Pemberian Imunisasi Campak

Pemberian imunisasi campak pada bayi sangat penting untuk mencegah agar
bayi tidak terkena penyakit campak. Anak yang sakit campak sering disertai
diare, sehingga pemberian imunisasi campak juga dapat mencegah diare. Oleh
karena itu berilah imunisasi campak segera setelah bayi berumur 9 bulan.

2. Penyehatan Lingkungan
a.

Penyediaan Air Bersih

Mengingat bahwa ada beberapa penyakit yang dapat ditularkan melalui air
antara lain adalah diare, kolera, disentri, hepatitis, penyakit kulit, penyakit mata,
dan berbagai penyakit lainnya, maka penyediaan air bersih baik secara kuantitas
dan kualitas mutlak diperlukan dalam memenuhi kebutuhan air sehari-hari
termasuk untuk menjaga kebersihan diri dan lingkungan. Untuk mencegah
terjadinya penyakit tersebut, penyediaan air bersih yang cukup disetiap rumah
tangga harustersedia.

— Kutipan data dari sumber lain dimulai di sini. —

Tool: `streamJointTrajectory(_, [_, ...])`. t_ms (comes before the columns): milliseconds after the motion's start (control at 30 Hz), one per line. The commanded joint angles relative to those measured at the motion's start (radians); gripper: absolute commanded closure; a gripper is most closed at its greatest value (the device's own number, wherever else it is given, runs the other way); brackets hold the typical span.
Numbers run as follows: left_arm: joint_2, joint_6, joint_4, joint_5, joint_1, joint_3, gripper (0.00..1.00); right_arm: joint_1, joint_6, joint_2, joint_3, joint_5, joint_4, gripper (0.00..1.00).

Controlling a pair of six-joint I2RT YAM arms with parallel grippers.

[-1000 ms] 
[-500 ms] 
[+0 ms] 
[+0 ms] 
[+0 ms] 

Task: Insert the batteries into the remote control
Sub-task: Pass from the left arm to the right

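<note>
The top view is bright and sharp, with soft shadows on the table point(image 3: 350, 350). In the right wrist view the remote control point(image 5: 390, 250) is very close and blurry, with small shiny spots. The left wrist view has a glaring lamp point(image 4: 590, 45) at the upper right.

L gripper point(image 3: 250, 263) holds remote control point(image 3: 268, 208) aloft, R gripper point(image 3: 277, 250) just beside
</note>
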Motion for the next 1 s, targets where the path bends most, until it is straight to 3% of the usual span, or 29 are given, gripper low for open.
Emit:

Disamping itu perilaku hidup bersih harus tetap
dilaksanakan.

b.

Pengelolaan Sampah

Sampah merupakan sumber penyakit dan tempat berkembang biaknya vektor


penyakit seperti lalat, nyamuk, tikus, kecoa dsb. Selain itu sampah dapat
mencemari tanah dan menimbulkan gangguan kenyamanan dan estetika seperti
bau yang tidak sedap dan pemandangan yang tidak enak dilihat. Oleh karena itu
pengelolaan sampah sangat penting, untuk mencegah penularan penyakit
tersebut. Tempat sampah harus disediakan, sampah harus dikumpulkan setiap
hari dan dibuang ke tempat penampungan sementara. Bila tidak terjangkau oleh
pelayanan pembuangan sampah ke tempat pembuangan akhir dapat dilakukan
pemusnahan sampah dengan cara ditimbun atau dibakar.

c.

Sarana Pembuangan Air Limbah

Air limbah baik limbah pabrik atau limbah rumah tangga harus dikelola
sedemikian rupa agar tidak menjadi sumber penularan penyakit. Sarana
pembuangan air limbah yang tidak memenuhi syarat akan menimbulkan bau,
mengganggu estetika dan dapat menjadi tempat perindukan nyamuk dan
bersarangnya tikus, kondisi ini dapat berpotensi menularkan penyakit seperti
leptospirosis, filariasis untuk daerah yang endemis filaria. Bila ada saluran
pembuangan air limbah di halaman, secara rutin harus dibersihkan, agar air
limbah dapat mengalir, sehingga tidak menimbulkan bau yang tidak sedap dan
tidak menjadi tempat perindukan nyamuk.